AIM OF THE EXERCISE -
Give the number of lines in the data that contain the word "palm"; no other text is needed.

****************

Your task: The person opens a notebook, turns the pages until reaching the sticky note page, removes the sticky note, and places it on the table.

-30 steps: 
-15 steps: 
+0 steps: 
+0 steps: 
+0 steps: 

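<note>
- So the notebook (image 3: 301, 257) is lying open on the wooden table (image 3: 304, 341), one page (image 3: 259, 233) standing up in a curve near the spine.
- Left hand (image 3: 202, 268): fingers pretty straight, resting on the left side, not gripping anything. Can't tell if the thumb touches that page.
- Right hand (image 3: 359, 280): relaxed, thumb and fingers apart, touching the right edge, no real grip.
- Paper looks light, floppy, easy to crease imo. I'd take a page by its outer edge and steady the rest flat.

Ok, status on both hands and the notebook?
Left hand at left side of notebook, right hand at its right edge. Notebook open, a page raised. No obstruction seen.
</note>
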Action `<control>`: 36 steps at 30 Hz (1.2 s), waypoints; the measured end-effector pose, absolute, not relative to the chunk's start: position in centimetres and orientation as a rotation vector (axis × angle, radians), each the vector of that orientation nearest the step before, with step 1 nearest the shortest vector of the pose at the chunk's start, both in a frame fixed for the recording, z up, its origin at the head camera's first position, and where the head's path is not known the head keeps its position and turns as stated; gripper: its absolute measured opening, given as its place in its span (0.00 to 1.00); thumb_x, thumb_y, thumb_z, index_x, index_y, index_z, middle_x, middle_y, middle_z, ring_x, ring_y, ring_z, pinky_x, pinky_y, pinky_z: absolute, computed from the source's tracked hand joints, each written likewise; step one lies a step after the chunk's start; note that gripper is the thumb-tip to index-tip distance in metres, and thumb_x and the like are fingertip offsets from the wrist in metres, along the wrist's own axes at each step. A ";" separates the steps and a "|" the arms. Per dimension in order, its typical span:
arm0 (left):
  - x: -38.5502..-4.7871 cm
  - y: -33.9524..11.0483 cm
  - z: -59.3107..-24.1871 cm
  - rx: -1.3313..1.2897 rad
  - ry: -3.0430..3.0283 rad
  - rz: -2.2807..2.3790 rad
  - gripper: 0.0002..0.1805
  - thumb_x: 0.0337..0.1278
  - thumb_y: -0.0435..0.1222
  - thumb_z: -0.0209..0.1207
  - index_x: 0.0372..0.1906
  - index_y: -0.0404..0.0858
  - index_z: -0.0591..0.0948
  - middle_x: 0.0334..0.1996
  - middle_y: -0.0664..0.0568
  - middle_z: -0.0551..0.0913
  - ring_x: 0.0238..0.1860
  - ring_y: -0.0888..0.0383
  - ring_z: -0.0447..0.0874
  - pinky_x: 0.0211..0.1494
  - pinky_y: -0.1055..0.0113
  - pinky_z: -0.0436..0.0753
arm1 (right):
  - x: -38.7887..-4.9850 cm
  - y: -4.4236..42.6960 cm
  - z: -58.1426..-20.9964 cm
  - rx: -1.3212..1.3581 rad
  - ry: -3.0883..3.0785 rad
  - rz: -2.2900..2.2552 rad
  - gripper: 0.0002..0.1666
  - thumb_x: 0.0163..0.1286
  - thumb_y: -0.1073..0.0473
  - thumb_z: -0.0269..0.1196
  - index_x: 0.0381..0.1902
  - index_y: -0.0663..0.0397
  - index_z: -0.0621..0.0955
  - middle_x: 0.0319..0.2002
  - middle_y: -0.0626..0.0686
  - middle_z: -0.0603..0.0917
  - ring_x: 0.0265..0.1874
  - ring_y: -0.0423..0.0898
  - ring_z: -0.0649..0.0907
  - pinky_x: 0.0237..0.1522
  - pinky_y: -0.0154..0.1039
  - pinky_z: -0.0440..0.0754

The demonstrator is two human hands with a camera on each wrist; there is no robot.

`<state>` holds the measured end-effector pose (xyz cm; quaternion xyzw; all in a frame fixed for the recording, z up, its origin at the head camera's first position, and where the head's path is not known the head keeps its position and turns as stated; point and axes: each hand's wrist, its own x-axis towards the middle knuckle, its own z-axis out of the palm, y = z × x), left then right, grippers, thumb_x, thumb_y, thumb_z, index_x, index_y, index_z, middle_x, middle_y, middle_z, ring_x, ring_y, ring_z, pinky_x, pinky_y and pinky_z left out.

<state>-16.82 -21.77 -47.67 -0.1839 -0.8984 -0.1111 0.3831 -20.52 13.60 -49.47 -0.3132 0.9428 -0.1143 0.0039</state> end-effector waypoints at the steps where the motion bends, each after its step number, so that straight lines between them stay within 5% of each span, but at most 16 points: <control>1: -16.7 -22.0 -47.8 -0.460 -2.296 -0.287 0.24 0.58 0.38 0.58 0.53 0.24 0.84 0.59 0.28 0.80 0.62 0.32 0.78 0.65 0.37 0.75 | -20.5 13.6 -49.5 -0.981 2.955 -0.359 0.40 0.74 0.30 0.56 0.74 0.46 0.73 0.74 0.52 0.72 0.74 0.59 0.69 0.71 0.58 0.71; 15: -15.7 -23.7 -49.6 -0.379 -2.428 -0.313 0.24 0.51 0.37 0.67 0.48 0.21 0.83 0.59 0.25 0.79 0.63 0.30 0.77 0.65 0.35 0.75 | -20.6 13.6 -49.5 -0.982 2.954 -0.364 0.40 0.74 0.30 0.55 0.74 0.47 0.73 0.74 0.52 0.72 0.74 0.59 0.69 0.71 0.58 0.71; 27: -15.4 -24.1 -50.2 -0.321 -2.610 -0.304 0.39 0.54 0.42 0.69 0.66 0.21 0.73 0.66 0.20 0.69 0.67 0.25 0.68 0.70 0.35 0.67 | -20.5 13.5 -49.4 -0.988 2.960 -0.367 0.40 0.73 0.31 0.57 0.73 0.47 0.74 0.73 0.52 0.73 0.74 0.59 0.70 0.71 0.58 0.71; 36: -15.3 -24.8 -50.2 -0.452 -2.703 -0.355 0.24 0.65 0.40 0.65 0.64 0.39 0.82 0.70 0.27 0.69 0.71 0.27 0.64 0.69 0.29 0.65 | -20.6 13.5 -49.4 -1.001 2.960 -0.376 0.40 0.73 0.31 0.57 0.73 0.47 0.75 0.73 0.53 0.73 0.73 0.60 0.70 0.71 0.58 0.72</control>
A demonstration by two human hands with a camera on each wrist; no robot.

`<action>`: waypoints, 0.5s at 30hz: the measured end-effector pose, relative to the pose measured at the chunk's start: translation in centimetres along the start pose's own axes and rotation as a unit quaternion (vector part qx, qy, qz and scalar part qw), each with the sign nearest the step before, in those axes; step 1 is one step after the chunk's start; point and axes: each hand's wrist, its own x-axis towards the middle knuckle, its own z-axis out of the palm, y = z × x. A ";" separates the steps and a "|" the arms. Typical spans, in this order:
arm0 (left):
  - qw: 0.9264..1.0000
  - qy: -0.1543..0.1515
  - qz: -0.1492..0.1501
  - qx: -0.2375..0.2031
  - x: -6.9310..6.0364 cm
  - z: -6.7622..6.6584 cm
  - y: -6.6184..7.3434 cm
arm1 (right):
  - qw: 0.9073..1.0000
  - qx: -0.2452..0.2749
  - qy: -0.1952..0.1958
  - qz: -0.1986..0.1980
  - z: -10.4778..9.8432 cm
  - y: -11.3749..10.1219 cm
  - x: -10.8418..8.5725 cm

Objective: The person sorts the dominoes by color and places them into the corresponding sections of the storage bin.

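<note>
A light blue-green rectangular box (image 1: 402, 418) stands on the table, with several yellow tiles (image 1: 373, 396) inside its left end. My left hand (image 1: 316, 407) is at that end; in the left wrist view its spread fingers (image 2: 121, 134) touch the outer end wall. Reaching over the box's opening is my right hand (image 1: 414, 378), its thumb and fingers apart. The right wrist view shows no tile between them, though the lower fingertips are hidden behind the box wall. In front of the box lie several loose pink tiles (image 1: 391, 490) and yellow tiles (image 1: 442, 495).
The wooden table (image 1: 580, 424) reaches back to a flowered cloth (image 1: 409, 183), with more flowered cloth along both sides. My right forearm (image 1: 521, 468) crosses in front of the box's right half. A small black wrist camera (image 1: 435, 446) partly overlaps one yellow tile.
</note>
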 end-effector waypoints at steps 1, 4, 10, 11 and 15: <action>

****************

EXPECTED ANSWER -
2